Aim of the task: Below are the records; print exactly the lines from the one with "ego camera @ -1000" through the last, both included, and leave the pictures out.

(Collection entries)
###
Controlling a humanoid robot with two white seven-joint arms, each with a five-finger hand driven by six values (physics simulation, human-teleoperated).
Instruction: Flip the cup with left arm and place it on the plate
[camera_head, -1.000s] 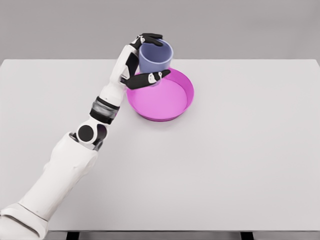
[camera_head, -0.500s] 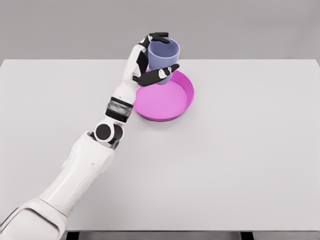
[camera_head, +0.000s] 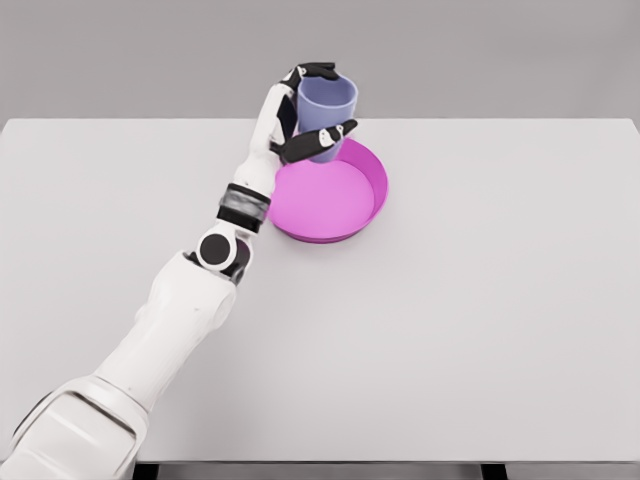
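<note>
The cup (camera_head: 328, 112), a plain lavender-blue one, is held upright with its open mouth facing up, raised above the far part of the plate (camera_head: 345, 218). Its lower edge is seen against the plate's far rim; whether it touches the plate cannot be told from this view. No brand, label or writing can be read on the cup.

The cup is gripped by the left hand (camera_head: 296, 118), whose dark fingers (camera_head: 318, 70) are curled around the far side near the rim, while the thumb (camera_head: 318, 142) is pressed across the near side lower down. The hand is thus closed around the cup's wall.

The plate is a shallow magenta dish with a raised rim, lying flat on the table (camera_head: 480, 300). No markings are visible on it either.

The left arm (camera_head: 190, 300), white with a dark wrist band and a black joint at the elbow, is extended from the lower left corner diagonally up towards the plate. No lettering can be made out on its shell.

The table is a flat, pale grey-white surface, seen against a grey background.
</note>
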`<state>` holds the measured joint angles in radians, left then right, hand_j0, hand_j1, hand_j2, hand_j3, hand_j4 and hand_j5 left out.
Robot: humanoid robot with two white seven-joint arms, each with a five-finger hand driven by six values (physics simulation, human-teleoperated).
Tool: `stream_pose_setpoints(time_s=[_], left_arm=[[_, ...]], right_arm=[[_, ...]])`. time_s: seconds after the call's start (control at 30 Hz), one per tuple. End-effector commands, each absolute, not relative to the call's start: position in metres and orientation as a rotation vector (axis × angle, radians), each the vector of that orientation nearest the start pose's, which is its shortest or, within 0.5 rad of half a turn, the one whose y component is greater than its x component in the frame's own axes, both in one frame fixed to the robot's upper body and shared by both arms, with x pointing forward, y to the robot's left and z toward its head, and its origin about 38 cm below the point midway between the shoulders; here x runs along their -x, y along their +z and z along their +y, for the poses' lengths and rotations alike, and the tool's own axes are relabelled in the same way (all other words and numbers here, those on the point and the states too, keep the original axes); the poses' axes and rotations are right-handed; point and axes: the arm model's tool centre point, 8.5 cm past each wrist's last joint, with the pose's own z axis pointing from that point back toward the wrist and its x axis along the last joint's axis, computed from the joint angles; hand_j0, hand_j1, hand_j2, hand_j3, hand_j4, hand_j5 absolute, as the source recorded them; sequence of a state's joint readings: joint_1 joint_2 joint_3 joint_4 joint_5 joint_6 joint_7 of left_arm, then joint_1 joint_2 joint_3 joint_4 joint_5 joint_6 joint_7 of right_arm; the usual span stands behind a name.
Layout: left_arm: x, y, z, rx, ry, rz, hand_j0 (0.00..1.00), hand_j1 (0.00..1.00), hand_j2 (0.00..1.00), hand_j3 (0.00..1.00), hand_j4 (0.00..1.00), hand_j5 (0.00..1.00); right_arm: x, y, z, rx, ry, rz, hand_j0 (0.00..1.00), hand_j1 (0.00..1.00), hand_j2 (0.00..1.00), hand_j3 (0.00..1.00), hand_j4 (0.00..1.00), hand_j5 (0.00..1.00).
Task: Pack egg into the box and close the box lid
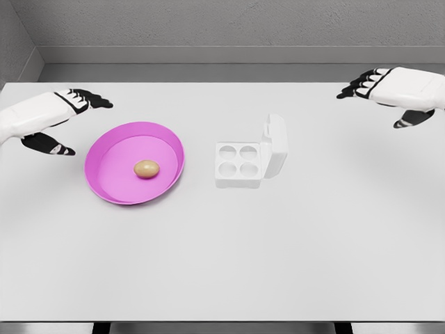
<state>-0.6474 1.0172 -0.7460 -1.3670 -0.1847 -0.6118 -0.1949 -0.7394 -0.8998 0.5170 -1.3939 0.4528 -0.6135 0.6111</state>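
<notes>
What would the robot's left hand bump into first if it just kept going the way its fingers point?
Probably nothing nearby: the left hand points rightward, passing behind the pink bowl toward the egg box lid, though depth is unclear.

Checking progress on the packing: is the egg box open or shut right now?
Open. The egg box has its lid standing upright at the right side, exposing four empty cups; the egg still lies in the pink bowl.

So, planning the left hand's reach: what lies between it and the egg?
Head view: only the pink bowl's rim lies between the left hand and the egg.
</notes>
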Motion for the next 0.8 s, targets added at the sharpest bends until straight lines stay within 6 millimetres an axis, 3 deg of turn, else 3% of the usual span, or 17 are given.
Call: stream_pose_setpoints(time_s=[0.0,0.2,0.27,0.3,0.33,0.4,0.47,0.77], left_arm=[[-0.426,0.228,0.375,-0.450,-1.776,-1.564,1.00,1.00,1.00,1.00,1.00,1.00],[-0.426,0.221,0.369,-0.408,-1.826,-1.512,1.00,1.00,1.00,1.00,1.00,1.00],[-0.428,0.199,0.326,-0.268,-1.900,-1.501,1.00,1.00,1.00,1.00,1.00,1.00],[-0.427,0.197,0.303,-0.196,-1.981,-1.474,1.00,1.00,1.00,1.00,1.00,1.00],[-0.425,0.192,0.301,-0.165,-2.022,-1.421,1.00,1.00,1.00,1.00,1.00,1.00],[-0.425,0.191,0.292,-0.146,-2.026,-1.440,1.00,1.00,1.00,1.00,1.00,1.00],[-0.432,0.186,0.296,-0.149,-1.995,-1.429,1.00,1.00,1.00,1.00,1.00,1.00],[-0.433,0.178,0.295,-0.146,-1.996,-1.408,0.98,0.98,0.98,0.98,0.98,0.98]], right_arm=[[-0.453,0.279,-0.356,0.649,2.114,-1.270,1.00,1.00,1.00,1.00,1.00,1.00],[-0.452,0.276,-0.356,0.637,2.114,-1.268,1.00,1.00,1.00,1.00,1.00,1.00],[-0.448,0.264,-0.358,0.613,2.117,-1.248,1.00,1.00,1.00,1.00,1.00,1.00],[-0.448,0.264,-0.358,0.614,2.117,-1.245,1.00,1.00,1.00,1.00,1.00,1.00],[-0.449,0.265,-0.359,0.614,2.112,-1.248,1.00,1.00,1.00,1.00,1.00,1.00],[-0.446,0.239,-0.347,0.531,2.160,-1.205,1.00,1.00,1.00,1.00,1.00,1.00],[-0.444,0.225,-0.337,0.488,2.189,-1.190,1.00,1.00,1.00,1.00,1.00,1.00],[-0.448,0.212,-0.318,0.437,2.202,-1.208,1.00,1.00,1.00,1.00,1.00,1.00]])
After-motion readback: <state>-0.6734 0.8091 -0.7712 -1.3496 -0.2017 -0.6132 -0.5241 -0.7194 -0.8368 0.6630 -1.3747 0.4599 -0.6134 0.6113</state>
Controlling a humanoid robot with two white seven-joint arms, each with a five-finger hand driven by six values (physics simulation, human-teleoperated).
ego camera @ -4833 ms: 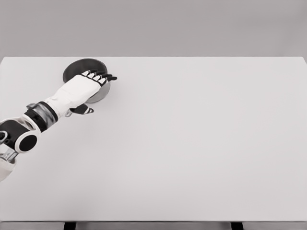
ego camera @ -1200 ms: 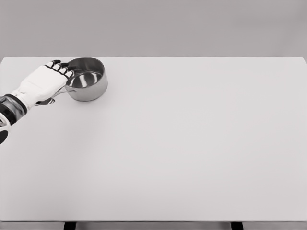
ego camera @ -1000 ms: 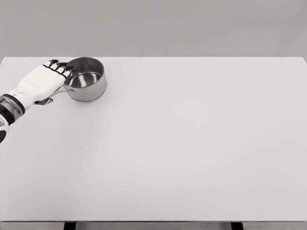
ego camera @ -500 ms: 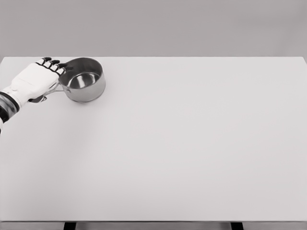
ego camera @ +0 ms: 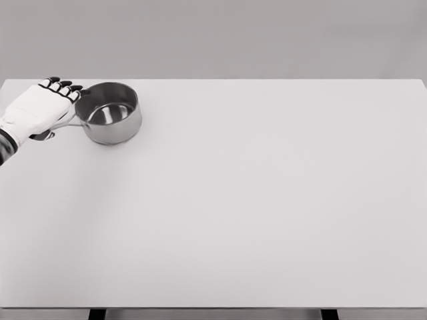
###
Answer to this problem:
ego camera @ -1000 ms: 
ego camera @ -500 ms: 
ego camera @ +0 ms: 

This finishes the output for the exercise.